The evolution of social data & audience intelligence
The more you know about your customers, the better you can reach them with relevant messaging in their preferred digital channels. In the “olden days”, marketers had to rely solely on primary research and social listening tools like Radian6 and Collective Intellect.
Social listening is the use of technology to monitor the social web for key phrases, topics, brand and competitor mentions. It gives marketers insights into segmented conversations in the news media, blogs, forums and social media.
Social listening platforms like Pulsar, Brandwatch, Synthesio, Talkwalker and Netbase are innovating to keep with the demand for better technology by integrating audience analytics, natural language processing (NLP), AI, machine learning and linguistic analysis to decode social media conversations from various sources.
The emergence of audience intelligence platforms is disrupting the industry by taking a different approach at analyzing social media conversations and behavior. Platforms like Audiense, Brandwatch Audiences, People Pattern, Affinio and others dissect audience conversations, affinities, unique characteristics and media consumption to give a more in-depth and accurate view of the data.
The analyst industry is also taking notice. G2 recently added audience intelligence as a category recognizing it as viable technology in the larger social intelligence tech stack. Forrester also released a report, “What Marketers Need To Know About Social Media Consumer Segmentation” which introduces the topic, although they refer to the method as customer segmentation not audience intelligence.
Understanding the difference between social listening and audience intelligence is critical. Social listening looks at keywords from specific online content sources. Audience intelligence starts with the audience and then analyzes their conversations and behaviors.
The reason why audience data is so powerful is that you can uncover “insights from people” versus “insights from content sources”. These are qualified audiences that will give you the ability to:
- Understand the perceptions and attitudes that each sub-audience has about your brand, product or technology.
- Alter your narratives to better align with what specific audiences care about.
- Discover new phrases and language and then use that to build your keyword list for paid search and SEO initiatives.
- Use audience data to inform ad copy, post copy, blog titles, eBooks and even to build media plan for paid social.
Audience intelligence is art + science, but mostly science
Audience intelligence is the process of architecting audiences, dissecting them into smaller clusters, and then analyzing patterns, habits and behavior. The result is actionable and defendable insights that you can use to make data-informed decisions.

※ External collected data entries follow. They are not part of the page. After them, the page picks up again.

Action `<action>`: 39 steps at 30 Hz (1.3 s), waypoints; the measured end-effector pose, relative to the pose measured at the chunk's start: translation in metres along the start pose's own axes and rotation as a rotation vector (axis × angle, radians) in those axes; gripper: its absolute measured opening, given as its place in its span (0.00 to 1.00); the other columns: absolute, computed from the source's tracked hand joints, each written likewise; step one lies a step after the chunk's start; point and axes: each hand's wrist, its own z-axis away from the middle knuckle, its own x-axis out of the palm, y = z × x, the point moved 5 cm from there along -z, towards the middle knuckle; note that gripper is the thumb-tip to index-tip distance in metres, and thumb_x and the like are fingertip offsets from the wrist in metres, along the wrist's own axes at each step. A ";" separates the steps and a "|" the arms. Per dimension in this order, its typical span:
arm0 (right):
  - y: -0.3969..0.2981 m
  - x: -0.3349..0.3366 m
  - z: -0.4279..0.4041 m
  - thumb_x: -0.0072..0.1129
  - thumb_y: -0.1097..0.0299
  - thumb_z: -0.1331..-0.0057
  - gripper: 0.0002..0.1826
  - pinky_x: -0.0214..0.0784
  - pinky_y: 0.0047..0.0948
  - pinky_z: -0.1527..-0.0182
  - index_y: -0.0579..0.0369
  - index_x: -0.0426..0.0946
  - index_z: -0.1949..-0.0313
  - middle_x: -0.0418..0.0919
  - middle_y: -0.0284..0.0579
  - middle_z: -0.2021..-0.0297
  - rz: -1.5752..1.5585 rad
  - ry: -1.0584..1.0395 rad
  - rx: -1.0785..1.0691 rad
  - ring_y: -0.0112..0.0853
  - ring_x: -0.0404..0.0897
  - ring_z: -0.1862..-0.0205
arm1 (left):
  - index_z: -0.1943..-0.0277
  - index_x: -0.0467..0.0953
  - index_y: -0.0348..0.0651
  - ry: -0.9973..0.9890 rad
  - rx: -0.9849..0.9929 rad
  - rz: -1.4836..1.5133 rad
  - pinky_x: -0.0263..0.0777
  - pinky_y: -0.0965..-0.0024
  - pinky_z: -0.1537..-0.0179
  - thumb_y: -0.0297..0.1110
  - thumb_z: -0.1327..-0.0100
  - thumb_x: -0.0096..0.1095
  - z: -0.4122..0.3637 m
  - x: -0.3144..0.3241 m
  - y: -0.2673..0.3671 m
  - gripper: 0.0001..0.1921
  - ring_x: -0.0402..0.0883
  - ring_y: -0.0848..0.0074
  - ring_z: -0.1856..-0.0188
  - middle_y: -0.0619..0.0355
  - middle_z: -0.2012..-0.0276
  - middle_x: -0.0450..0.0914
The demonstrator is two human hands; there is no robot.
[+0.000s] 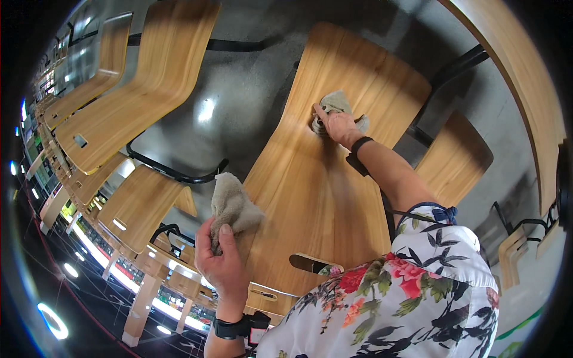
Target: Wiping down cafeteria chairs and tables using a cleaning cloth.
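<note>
A bent-plywood chair (309,192) with an oblong handle slot lies before me. On its surface, near the bend between the two panels, my right hand (342,127) presses a greyish cloth (336,102), with the index finger stretched over the cloth's edge. My left hand (224,264) is raised beside the chair's left edge and grips a second beige-grey cloth (235,203) between thumb and fingers; this cloth bunches upward out of the hand. Both wrists carry black bands.
More wooden chairs (130,107) on black metal frames stand at the left, with a smaller wooden seat (138,206) below them. Another chair part (456,156) is at the right. A curved wooden edge (515,67) crosses the upper right. Grey floor (241,89) shows between the chairs.
</note>
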 end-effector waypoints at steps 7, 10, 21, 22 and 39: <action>-0.002 0.013 0.002 0.42 0.73 0.43 0.28 0.66 0.31 0.63 0.46 0.52 0.41 0.75 0.48 0.64 0.025 0.016 -0.085 0.39 0.76 0.63 | 0.59 0.70 0.33 0.006 0.006 0.003 0.65 0.73 0.59 0.28 0.42 0.53 0.001 0.000 0.002 0.10 0.72 0.73 0.64 0.53 0.65 0.74; 0.002 0.011 0.010 0.43 0.72 0.43 0.26 0.63 0.34 0.59 0.45 0.56 0.43 0.73 0.47 0.62 -0.005 0.108 -0.088 0.39 0.75 0.61 | 0.59 0.70 0.32 -0.006 -0.002 -0.014 0.65 0.73 0.59 0.27 0.43 0.52 0.000 -0.001 0.002 0.10 0.72 0.72 0.63 0.53 0.65 0.74; -0.027 0.033 0.026 0.44 0.67 0.45 0.17 0.51 0.46 0.46 0.44 0.69 0.54 0.61 0.42 0.46 -0.012 0.440 -0.467 0.43 0.59 0.45 | 0.57 0.70 0.32 0.014 0.000 -0.040 0.63 0.75 0.58 0.26 0.43 0.52 0.002 -0.003 0.004 0.11 0.71 0.74 0.61 0.53 0.64 0.73; -0.030 0.030 0.013 0.44 0.66 0.45 0.16 0.50 0.47 0.45 0.44 0.69 0.56 0.61 0.41 0.46 0.038 0.442 -0.552 0.43 0.58 0.44 | 0.57 0.70 0.32 0.007 0.011 -0.038 0.63 0.75 0.58 0.26 0.43 0.52 0.001 -0.002 0.005 0.11 0.71 0.74 0.61 0.53 0.64 0.73; 0.214 -0.033 0.067 0.41 0.69 0.43 0.20 0.49 0.41 0.41 0.59 0.63 0.50 0.62 0.56 0.47 -0.075 0.790 0.367 0.48 0.56 0.42 | 0.57 0.70 0.32 -0.002 0.081 -0.121 0.64 0.74 0.58 0.28 0.42 0.52 -0.001 -0.006 0.002 0.11 0.71 0.75 0.63 0.53 0.64 0.74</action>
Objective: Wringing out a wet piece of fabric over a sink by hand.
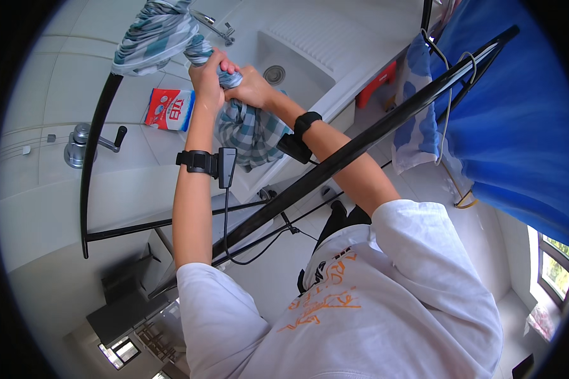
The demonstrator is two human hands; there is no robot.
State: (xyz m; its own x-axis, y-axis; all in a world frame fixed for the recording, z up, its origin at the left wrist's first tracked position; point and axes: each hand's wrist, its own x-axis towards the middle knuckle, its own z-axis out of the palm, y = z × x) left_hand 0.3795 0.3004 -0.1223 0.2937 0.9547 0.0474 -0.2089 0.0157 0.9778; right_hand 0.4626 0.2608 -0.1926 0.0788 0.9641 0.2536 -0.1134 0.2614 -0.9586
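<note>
A twisted green-and-white checked cloth (159,38) is looped over a black metal rack bar (106,104) at the upper left. My left hand (208,78) and my right hand (251,87) are closed side by side around its tightly wound part, above the white sink's left side. Below my hands the loose end of the checked cloth (253,135) hangs bunched over the sink's near part. Each of my wrists wears a black strap with a small black device.
The sink basin (303,85) has a metal drain and a ribbed washboard beside a metal tap (223,31). Left lie a red-and-blue packet (169,110) and a metal crank fixture (80,144). A black rack bar (360,142) crosses before me; blue fabric (512,132) hangs right, near a red stool (377,85).
</note>
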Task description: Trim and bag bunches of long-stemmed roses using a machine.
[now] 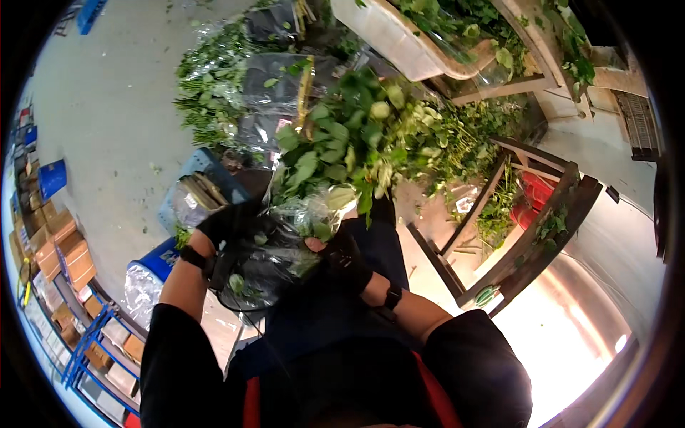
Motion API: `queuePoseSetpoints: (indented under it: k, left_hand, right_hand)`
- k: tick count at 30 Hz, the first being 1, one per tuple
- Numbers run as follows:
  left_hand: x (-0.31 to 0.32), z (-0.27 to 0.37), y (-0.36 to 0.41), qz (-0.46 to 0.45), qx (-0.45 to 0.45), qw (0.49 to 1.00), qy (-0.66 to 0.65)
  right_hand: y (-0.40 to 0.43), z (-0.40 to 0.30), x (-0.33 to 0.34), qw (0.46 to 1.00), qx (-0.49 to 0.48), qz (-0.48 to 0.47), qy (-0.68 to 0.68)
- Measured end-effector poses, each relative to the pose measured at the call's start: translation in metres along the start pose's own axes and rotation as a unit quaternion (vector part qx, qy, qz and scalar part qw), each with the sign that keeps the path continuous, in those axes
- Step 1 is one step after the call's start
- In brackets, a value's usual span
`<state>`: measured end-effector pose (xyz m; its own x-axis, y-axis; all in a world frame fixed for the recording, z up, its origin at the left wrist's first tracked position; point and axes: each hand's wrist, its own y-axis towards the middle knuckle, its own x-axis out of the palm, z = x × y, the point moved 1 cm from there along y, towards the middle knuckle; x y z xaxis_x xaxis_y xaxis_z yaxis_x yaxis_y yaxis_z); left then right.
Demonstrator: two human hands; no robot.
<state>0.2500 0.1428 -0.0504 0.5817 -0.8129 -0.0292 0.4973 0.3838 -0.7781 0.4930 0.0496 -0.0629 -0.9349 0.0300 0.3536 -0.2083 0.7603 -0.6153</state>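
A clear plastic bag (291, 235) lies across my lap, with large leafy green stems (326, 155) at its far end. My right hand (345, 254), in a black glove with the thumb tip bare, grips the bag's near right side. On the bag's left side is my left hand (227, 222), also black-gloved; its fingers blend into dark material and are hard to make out. Below the bag, between my forearms, is a dark round surface (257, 278) covered with shiny plastic and bearing a loose leaf (236, 283). Both wrists wear dark bands.
Beyond my left hand stands a blue crate (200, 160) holding bundled flat strips (203, 190). Bagged greens (214, 80) lie farther off. Loose greens (460, 134) heap at right, beside a wooden frame (535, 251) and below a white tub (390, 37). A blue bin (155, 262) stands left.
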Motion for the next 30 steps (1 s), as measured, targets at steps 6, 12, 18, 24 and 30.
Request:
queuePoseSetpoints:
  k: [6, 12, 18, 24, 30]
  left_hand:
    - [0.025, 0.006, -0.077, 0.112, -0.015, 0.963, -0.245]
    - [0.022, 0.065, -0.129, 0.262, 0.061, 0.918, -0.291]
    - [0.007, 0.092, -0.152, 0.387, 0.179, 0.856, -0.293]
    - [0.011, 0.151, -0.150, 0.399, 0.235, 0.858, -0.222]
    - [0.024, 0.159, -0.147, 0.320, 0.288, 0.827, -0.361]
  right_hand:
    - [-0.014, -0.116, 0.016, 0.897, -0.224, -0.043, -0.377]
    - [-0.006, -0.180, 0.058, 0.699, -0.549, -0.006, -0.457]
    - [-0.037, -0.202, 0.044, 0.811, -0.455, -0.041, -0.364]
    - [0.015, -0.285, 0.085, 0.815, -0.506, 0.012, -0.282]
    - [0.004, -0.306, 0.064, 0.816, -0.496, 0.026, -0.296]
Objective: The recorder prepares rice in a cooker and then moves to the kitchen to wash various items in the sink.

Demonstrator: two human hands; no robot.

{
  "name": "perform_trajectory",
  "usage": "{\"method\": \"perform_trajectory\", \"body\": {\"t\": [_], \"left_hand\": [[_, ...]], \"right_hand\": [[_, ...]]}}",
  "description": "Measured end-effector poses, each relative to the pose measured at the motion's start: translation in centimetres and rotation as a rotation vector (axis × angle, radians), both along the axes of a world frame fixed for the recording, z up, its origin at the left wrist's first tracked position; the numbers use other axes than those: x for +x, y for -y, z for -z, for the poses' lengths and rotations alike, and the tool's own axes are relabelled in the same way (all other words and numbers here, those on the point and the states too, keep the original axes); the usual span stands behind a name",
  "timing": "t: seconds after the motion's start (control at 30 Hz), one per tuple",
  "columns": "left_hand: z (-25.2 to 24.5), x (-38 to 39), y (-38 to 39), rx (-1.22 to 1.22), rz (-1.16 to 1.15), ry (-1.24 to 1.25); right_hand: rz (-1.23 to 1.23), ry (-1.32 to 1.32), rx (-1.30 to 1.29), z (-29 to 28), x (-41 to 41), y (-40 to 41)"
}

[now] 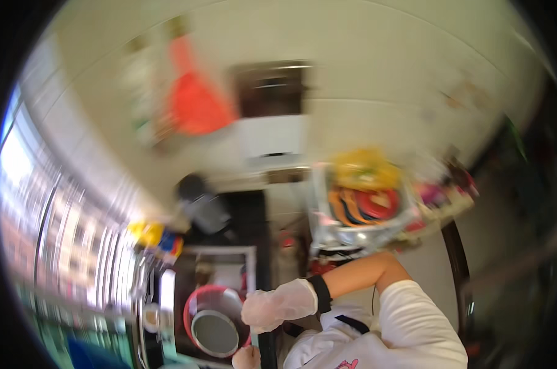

Human analysis and AI-driven insights can discover new and unique audiences, where to find them online, and how best to engage with them in the channels where they spend their time. There are three distinct ways to build audiences:
Specialized Audiences: This type of audience analysis begins with a bio search and works for business and tech audiences like CEOs/CIOs, data engineers, software developers, and IT professionals mainly because they aren’t shy about telling others what they do in their bios. To find more niche audiences like developers that are talking about #SecOps, #DevSecOps or Robotics Process Automation (RPA) would require a combination of bio search and social media conversations. Other specialized audiences like journalists, investors, commercial real-estate agents and healthcare professionals can be built effectively using this methodology.
Affinity-based Audiences: This approach is works for finding like-minded individuals that have similar interests, affinities and characteristics. It uses a combination of bio search, follower relationships and social media conversations. This method can uncover niche audiences like millennials who live in Austin, enjoy travelling, and drink red wine, as an example.
Micro-Audiences: These are smaller audiences (<500) and consist of more influential individuals but are built for the purpose of real-time content and organic influencer marketing. The audience sample size is large enough to yield directional insights that can inform content and highly targeted creative assets, yet manageable for high-touch influencer engagement.
Why an audience-first content strategy works better than the rest
Marketers must ensure that their supply of content meets the demand of audience attention by providing relevant stories. The only way to surface that demand is through audience data.
Audience data is a blueprint. Just like an architect who designs a house using 3D software, marketers can use data to build data-informed campaigns. The result: creative storytelling and advertising that can break through clutter and reach audiences with memorable, impactful and game-changing programs.
All data is important–social listening, competitive analysis, web analytics, search and display performance data and primary research all can provide marketers with actionable insights that will move the needle on any program or campaign.
Audience intelligence is probably the most important data you can use to break through the noise and really make an impact. It puts you in the same environment, the same mindset, and the same playing field as your customers. It takes you from the zoo, straight to the jungle.